[Task statement]
Write all of the lines below out again, exactly as they stand.

Segment Start: Data extract

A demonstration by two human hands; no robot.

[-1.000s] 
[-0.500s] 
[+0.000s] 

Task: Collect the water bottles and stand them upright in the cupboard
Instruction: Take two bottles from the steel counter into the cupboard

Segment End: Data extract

[Result of the exercise]
A demonstration by two human hands; no robot.

[-1.000s] 
[-0.500s] 
[+0.000s] 

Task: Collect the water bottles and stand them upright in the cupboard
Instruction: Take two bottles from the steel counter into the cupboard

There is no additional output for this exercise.